So thats when I did it... I started to build my first bubble nest! My jaw began to feel sore after a while of blowing so i decided to stop and rest on my leaf until the light was turned on.

After the light was turned on i was happy to see that i was being served ( Lol! What am I a maid? yup!) bloodworms! I ate them hungrily sinking my teeth into my delicious prey.My bubblenest look spectacular and i decided to show it off. "Rose! I made this for you!" I called out. Rose looked over to me as I showed off my fins proudly under my magnum opus. She seemed amazed because she just stayed there stunned for a moment but to my dissapointment she just swam off after that not even saying anything. I looked over to the newbie and flared my head off at him as he did the same back. " Hey newbie!" " The names Roger Taylor but your gonna call me Roger got it?" He replied angrily. " Whatever. Look what I've got that you dont! HA! Big bubblenst phantom style! And just so your underdeveloped brain can proccess what that means i will tell it to you in words you can understand: ' Butt face no go near my territory' " I said trying as hard as i could not to laugh. " WHY YOU LITTLE! I'm gonna kill you when i get through this divid-... wait a minute," he said with an evil sly tone to his voice." Your so ticked at me because of Rosie...":twisted: " Dont call her that! Only i can call her that!" I shouted. " Actually i can. Word on the street is that the giant wants me to spawn with her soon. Havent you noticed? You get bloodworms once in a while and i get them every day? So does she." Roger said evilly. " NO! This is not happpening! Its just a stupid rumor!" Then he just swam off as if he won a big prize. I thought about what he could win... i know! He could win first place for biggest butt face!":rofl: But going back down to serious matters he was going to spawn with my rose... MY rose! I had to do something but what is there to do...​


----------



## Nutt007

Ohh. This is getting good! MOAR!


----------



## SilverCaracal

This is sooo good!! Stop torturing us!! LOL


----------



## Alexanderismylife

MORE MORE MORE!!! =D Lol im officially addicted to this story!!!


----------



## XSprinkleFaceX

Oh no!! lol this is a good story. MORE


----------



## Dead Sunlight

Wore!!!!!!!!!!!!!!!!!!!!!!!!!!!!!!!!!!!!!!!!!!!
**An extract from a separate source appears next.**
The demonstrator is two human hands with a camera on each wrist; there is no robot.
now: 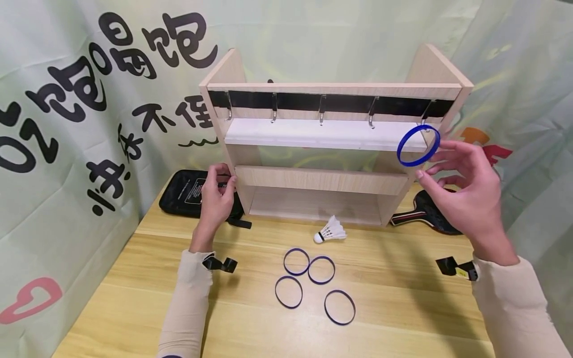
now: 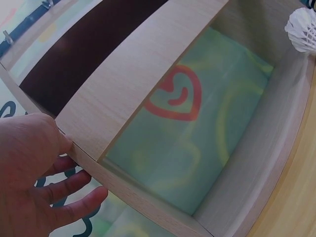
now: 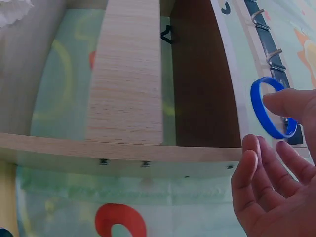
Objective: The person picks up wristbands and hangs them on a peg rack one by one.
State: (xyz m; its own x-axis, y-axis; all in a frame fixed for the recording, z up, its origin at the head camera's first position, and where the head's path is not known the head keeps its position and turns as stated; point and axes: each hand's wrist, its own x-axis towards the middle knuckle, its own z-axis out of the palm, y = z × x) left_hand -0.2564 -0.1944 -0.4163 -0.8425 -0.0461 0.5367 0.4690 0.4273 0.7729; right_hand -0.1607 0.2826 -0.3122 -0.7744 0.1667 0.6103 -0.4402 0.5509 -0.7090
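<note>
Shuttlecock (image 1: 331, 230), black case (image 1: 179, 195), paddle (image 1: 430, 214).

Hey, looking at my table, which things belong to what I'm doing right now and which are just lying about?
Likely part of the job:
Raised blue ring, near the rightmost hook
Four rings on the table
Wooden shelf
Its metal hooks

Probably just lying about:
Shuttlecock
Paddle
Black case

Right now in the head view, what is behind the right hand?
A black paddle lies on the table there, its handle pointing toward the wooden rack. The right hand covers part of the blade, so that stretch cannot be seen.
</note>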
Wait, I spelled that wrong...

More!!!!!!!!!!!!!!!!!!!!!!!!!!!!!!!!!!!!!!!!!!!!

Ah, that's better


----------



## Nutt007

We haven't gotten any Phantom goodies in about a week! More please!


----------



## Bettacaleb

Ahhhhhhhhh no phantoms for a week ahhhhhhh!!!!! How will i make it?


----------



## Dead Sunlight

She's in Seattle, guys. (vacation).


----------



## Maryrox247

*Sorry! I'm in seattle and thjere are only two computers in the hotel so yeah! Lol! Anyways here is the story!*

*Chapter 4*
*Roger and Rose Sittin' on a leaf E-M-B-R-A-C-I-N-G*
*Part II*​I absolutely couldn't let this happen... no this *won't *happen not while I'm still breathing! I had to try to convince him make a plan of some sort. But it would be hard to earn his cooperation since he hated me and i could tell my Rose to kill him either since she l...lo...loved him. Wait...maybe there is a way...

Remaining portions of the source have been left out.